[Stored records]
------------------------------------------------------------

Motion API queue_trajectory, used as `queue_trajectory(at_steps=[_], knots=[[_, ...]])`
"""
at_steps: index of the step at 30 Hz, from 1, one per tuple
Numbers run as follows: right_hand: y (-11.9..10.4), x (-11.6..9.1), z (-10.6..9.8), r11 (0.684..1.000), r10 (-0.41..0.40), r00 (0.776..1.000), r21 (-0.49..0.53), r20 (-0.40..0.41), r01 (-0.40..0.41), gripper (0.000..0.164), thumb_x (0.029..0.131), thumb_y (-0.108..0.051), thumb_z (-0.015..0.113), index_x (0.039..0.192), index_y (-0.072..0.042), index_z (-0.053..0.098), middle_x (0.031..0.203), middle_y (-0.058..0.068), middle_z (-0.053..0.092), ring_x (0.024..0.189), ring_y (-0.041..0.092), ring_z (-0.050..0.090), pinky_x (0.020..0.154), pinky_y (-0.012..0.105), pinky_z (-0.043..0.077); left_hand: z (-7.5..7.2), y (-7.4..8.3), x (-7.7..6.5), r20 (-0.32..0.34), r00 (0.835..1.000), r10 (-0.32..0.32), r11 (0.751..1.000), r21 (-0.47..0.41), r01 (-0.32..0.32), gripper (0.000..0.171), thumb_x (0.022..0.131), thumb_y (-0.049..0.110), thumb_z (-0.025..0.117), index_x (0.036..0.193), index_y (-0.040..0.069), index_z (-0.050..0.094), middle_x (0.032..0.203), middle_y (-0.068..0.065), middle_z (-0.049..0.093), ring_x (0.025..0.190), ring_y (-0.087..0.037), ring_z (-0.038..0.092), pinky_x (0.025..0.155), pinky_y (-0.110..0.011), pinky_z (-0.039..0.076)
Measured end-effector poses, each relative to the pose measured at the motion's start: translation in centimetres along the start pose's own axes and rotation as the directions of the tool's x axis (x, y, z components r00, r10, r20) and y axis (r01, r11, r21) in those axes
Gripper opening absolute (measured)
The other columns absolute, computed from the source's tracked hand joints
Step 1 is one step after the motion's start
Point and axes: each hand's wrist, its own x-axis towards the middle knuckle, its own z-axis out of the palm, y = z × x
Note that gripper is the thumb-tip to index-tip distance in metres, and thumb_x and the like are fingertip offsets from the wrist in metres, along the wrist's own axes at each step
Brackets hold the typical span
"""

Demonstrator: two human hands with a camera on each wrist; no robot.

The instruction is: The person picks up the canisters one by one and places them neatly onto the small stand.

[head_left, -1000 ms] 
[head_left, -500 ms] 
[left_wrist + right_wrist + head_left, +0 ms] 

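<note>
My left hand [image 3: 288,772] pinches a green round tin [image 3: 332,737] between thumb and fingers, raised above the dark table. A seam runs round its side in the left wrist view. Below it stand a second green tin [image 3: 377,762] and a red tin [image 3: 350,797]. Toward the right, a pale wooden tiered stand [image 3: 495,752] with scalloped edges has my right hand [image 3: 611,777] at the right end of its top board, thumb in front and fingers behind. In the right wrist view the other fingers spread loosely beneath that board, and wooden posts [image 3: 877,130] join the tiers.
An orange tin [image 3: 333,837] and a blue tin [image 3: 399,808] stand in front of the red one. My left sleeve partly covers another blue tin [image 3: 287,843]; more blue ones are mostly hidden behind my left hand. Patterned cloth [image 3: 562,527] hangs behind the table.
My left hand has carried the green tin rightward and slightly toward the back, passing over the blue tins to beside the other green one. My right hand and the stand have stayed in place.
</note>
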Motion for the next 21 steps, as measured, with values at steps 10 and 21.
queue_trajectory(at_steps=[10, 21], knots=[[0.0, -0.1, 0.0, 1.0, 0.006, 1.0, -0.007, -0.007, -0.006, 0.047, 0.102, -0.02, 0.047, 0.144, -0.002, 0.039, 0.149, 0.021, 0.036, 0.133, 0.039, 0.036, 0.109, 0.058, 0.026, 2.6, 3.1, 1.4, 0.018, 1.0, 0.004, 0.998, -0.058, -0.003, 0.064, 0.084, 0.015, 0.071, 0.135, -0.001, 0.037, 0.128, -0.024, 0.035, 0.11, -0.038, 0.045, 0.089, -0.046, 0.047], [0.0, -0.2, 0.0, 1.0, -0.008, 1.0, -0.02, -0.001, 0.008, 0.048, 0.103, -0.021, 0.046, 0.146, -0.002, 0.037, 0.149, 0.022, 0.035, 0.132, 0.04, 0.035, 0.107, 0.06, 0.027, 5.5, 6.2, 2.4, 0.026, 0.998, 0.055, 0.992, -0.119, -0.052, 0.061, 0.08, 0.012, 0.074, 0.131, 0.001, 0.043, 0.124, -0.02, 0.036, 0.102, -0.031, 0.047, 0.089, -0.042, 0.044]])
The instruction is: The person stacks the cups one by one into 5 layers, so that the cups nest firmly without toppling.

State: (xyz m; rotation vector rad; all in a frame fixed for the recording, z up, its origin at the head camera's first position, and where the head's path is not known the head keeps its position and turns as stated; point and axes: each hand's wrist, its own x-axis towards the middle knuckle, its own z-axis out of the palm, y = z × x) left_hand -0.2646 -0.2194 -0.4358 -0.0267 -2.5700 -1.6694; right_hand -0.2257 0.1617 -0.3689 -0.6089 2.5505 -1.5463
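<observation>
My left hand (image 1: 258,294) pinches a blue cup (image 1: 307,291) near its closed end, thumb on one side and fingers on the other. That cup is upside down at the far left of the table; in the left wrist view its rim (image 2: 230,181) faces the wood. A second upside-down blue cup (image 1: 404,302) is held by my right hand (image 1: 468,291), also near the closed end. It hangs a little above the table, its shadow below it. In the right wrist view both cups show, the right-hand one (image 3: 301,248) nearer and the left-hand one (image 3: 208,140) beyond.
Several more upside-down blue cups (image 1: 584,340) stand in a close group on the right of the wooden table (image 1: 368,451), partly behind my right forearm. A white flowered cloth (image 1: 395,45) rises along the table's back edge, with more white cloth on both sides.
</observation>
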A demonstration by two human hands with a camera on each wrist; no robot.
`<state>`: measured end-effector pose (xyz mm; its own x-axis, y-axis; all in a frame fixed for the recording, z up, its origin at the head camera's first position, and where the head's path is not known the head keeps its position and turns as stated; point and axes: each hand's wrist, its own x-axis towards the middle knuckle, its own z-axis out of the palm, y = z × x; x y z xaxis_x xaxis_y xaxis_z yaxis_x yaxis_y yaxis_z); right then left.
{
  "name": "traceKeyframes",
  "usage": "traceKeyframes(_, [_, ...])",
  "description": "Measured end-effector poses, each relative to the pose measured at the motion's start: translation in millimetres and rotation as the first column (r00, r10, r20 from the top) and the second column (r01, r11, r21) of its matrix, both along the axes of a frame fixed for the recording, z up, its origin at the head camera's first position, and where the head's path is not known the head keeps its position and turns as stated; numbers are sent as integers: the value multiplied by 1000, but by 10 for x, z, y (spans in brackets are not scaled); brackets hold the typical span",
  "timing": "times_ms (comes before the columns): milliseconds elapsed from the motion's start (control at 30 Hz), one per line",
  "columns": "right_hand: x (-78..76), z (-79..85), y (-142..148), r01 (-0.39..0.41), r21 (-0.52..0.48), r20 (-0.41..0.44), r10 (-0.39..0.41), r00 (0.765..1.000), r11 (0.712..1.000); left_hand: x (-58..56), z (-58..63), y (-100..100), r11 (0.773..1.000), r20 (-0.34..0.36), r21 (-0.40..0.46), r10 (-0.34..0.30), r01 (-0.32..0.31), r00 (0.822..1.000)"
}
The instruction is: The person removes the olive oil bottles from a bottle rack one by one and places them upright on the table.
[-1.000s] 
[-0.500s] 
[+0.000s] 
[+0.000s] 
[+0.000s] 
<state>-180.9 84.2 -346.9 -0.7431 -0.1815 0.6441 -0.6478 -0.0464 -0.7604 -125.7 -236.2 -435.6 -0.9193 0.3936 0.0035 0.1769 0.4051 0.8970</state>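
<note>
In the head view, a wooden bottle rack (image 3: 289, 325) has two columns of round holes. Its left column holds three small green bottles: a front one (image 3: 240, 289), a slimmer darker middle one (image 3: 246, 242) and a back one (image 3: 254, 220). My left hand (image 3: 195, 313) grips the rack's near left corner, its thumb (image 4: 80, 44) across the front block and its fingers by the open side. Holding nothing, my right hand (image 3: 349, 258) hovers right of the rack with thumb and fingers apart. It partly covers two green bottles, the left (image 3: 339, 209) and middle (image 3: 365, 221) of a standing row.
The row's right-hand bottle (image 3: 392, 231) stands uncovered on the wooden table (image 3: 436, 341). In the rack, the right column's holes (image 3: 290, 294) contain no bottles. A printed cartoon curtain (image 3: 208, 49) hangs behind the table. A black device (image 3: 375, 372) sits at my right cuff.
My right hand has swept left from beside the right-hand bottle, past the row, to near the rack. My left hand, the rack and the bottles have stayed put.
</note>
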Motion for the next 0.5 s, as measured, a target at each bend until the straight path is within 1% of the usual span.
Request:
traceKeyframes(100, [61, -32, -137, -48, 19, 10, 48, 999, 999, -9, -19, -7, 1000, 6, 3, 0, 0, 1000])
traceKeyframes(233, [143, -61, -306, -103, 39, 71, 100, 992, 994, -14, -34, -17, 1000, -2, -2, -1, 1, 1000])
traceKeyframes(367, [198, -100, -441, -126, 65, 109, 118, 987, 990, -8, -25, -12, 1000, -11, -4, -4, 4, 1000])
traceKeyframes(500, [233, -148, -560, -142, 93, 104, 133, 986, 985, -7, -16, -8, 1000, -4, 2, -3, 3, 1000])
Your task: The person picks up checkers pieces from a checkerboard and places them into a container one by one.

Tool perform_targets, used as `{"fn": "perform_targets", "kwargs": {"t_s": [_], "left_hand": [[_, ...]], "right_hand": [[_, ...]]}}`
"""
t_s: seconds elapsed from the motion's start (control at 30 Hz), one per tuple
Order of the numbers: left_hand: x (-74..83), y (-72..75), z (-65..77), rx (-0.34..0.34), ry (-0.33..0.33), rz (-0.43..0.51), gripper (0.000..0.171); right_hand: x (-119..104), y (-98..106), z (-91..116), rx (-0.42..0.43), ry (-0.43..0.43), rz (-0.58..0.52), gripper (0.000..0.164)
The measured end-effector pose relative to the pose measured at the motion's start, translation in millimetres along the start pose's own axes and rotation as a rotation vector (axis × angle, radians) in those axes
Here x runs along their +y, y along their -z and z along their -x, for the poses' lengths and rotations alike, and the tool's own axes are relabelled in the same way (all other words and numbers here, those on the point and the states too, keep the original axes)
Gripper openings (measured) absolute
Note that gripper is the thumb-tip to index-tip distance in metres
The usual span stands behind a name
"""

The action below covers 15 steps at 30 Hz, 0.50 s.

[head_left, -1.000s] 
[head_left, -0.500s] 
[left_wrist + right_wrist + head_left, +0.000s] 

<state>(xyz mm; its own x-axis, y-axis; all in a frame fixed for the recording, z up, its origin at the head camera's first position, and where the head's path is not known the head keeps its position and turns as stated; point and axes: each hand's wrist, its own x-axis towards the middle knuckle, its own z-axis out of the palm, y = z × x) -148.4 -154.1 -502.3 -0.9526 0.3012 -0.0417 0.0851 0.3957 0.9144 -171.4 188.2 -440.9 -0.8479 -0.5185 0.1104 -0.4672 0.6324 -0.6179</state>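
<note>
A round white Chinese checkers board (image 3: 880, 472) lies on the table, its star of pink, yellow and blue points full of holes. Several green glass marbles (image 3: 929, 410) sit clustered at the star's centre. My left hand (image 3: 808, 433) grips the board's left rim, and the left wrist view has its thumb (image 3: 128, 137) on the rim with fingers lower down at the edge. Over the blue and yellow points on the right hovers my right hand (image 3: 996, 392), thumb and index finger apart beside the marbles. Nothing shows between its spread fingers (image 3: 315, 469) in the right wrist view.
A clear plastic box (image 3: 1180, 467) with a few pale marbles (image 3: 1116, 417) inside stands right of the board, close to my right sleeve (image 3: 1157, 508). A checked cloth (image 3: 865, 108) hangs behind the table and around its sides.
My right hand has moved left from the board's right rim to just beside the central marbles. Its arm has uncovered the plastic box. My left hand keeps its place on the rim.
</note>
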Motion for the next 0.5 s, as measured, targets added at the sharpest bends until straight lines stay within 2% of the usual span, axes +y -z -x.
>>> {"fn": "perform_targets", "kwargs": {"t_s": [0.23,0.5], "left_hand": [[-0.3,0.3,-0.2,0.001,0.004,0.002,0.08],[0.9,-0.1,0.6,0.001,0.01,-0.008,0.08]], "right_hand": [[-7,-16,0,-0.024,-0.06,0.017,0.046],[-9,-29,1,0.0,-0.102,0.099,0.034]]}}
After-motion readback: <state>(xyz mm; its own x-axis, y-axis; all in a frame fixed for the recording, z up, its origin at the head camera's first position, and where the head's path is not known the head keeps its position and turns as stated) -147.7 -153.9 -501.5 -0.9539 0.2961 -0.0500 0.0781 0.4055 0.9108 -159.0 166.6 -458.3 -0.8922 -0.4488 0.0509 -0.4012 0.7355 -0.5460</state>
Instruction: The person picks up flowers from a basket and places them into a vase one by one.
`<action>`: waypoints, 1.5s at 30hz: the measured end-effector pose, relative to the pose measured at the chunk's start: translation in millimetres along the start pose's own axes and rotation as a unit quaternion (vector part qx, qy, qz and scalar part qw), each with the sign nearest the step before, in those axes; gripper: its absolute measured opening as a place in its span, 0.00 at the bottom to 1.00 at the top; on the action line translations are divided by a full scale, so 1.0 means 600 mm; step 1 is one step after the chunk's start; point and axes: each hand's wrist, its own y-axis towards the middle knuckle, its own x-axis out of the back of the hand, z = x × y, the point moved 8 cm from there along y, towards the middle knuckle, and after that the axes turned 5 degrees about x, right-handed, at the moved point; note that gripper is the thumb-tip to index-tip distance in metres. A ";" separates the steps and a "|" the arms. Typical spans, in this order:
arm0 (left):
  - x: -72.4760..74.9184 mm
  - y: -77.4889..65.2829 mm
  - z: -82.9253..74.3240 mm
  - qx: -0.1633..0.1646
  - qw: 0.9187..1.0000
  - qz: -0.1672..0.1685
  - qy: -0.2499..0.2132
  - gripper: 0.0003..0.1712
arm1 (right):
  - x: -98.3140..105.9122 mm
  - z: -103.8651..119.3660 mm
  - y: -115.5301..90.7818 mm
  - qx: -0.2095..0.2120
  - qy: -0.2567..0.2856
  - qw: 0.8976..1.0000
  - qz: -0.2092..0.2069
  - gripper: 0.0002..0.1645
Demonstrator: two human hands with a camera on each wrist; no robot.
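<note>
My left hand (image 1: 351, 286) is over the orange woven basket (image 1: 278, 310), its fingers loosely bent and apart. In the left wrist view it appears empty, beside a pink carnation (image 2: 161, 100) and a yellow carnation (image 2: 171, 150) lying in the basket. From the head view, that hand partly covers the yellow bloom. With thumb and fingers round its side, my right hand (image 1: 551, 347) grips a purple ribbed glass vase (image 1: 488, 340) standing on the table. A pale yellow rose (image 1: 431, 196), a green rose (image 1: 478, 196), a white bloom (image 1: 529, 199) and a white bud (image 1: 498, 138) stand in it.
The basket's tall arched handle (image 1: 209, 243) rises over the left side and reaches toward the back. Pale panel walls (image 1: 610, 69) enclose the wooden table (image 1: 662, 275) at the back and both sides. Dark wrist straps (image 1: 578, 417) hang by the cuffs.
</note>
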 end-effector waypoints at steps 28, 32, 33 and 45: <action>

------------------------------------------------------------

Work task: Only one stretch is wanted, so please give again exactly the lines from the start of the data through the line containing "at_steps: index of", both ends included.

Output for this task:
Motion API queue_trajectory, used as `queue_trajectory(at_steps=[_], knots=[[_, ...]])`
"""
at_steps: index of the step at 30 Hz, from 1, one per tuple

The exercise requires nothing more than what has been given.